財務省はこれまで価格を公開していなかったが、報道を受け、突如公開に転じた。その中で「埋設物の撤去・処理費用である8億円を控除した」と説明。BuzzFeed Newsの取材に「適正な取引だった」と強調している。

では、どういう経緯で「非公表→公表」の判断が下されたのか。なぜ、8億円もかかるのか。

2. これまでの流れを振り返る。

件の学校法人「森友学園」は2016年6月、大阪府豊中市野田町の国有地約8770平方メートルを購入している。原則として公表されるはずの売却額は、非公表だった。

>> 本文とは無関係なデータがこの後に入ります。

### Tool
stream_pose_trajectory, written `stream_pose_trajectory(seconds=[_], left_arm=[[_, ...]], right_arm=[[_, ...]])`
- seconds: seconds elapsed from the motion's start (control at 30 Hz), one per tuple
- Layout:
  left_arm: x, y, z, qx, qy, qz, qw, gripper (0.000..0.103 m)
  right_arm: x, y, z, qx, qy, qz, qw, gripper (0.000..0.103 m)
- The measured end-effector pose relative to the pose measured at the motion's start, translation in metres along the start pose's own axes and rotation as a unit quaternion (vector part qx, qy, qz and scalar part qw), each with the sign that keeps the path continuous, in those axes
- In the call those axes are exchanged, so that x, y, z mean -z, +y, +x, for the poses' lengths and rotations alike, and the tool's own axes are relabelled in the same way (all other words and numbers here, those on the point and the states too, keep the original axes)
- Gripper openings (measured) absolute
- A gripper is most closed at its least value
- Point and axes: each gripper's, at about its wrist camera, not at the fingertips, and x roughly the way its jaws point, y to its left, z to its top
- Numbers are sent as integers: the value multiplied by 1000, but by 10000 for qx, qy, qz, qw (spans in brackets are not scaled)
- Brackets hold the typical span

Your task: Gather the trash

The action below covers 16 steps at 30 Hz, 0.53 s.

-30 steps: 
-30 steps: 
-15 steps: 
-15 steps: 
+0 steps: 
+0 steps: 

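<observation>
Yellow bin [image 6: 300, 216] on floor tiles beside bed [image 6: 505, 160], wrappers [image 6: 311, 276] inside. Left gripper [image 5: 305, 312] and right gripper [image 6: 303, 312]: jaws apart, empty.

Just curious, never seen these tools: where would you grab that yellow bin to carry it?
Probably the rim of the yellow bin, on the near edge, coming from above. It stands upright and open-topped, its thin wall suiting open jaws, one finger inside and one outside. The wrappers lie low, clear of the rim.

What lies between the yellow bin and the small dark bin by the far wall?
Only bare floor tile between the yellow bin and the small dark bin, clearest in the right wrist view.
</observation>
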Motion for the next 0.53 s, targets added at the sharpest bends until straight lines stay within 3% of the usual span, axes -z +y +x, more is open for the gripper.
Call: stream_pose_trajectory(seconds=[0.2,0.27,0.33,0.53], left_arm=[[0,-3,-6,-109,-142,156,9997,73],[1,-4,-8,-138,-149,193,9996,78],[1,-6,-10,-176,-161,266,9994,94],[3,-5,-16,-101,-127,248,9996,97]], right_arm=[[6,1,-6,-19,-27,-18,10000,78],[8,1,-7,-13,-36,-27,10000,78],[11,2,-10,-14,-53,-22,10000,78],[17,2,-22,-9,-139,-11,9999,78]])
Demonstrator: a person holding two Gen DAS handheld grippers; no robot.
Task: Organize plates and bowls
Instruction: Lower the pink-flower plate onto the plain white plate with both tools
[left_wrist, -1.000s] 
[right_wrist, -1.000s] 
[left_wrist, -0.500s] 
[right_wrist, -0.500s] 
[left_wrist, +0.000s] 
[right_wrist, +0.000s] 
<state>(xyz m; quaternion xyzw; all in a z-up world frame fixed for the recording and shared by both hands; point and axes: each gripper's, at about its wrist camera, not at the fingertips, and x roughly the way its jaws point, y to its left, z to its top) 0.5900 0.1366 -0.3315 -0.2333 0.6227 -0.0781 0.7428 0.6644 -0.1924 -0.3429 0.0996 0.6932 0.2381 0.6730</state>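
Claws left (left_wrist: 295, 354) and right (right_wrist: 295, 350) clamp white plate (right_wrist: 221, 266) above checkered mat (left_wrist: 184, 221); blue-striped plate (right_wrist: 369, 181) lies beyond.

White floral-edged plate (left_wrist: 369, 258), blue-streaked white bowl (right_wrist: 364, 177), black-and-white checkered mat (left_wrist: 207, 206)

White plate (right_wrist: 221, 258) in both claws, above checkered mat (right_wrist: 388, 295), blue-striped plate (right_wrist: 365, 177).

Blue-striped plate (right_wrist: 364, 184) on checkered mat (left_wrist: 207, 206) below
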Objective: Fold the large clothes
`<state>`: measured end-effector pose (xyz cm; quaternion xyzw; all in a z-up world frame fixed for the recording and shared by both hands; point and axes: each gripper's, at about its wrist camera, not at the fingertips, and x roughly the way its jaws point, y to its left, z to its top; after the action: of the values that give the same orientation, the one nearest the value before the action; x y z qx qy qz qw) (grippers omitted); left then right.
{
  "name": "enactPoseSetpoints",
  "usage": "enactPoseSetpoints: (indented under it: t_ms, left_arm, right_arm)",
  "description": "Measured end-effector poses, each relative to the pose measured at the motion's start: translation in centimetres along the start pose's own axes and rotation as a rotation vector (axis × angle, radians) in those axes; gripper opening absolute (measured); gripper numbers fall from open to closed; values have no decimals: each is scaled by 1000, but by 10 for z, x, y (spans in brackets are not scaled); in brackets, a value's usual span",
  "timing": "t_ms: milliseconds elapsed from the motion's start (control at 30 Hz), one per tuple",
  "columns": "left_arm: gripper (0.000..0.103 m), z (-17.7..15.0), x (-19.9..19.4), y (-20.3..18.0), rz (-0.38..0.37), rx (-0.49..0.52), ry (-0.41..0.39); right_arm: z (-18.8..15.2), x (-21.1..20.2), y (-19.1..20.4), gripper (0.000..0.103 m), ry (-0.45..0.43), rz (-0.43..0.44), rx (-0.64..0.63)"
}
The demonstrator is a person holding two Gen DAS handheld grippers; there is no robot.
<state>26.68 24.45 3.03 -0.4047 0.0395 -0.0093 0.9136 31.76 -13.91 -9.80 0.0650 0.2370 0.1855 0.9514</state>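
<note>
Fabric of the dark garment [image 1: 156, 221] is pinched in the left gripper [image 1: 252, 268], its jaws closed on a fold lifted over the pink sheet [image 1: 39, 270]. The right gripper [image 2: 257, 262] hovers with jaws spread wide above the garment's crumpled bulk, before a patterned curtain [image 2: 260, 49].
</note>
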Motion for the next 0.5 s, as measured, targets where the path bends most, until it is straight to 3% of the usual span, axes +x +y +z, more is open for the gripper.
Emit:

朝日新聞が2月9日に報じた「学校法人に大阪の国有地売却 価格非公表、近隣の1割か」という記事では、土地の価格が「売却額は同じ規模の近隣国有地の10分の1だった」と指摘している。

この土地には、森友学園が運営する「日本で初めてで唯一の神道の小学校」である「瑞穂の國記念小學院」が開校する予定だ。

小学校のサイトによると、名誉校長は安倍晋三首相の妻、昭恵さん。校長を務める籠池泰典氏は、政権にも近く、改憲運動を目指す保守団体「日本会議」の大阪支部役員だった。

なお、BuzzFeed Newsは朝日新聞の記事を引用する形で、「『愛国心』と『天皇国日本』が教育理念 9割引で国有地を買った小学校、名誉校長はあの人」という記事を掲載している。

3. これまで、財務省は豊中市議や朝日新聞の情報開示請求に応じていなかった。しかし報道の翌日、突如として公開に転じた。

共産党の宮本徹衆院議員が公開した発表資料によると、土地の価格は報道の通り「1億3400万円」だ。ただ、これは地下埋設物(廃材及び生活ごみ)の撤去・処理費用である「8億1900万円」を控除した金額だという。

これまで価格を非公表にしていた理由としては、「地下埋設物の存在が周知されることにより小学校に入学する保護者等への風評リスクが懸念」され、学校法人から「契約金額を公表しないよう要請があった」と説明。

また、今になって価格を公表した理由は、「今般マスコミに報道された結果、非公表を継続した場合、国有地を不当に安く取得した等の誤解を受けるおそれがあると判断」した、としている。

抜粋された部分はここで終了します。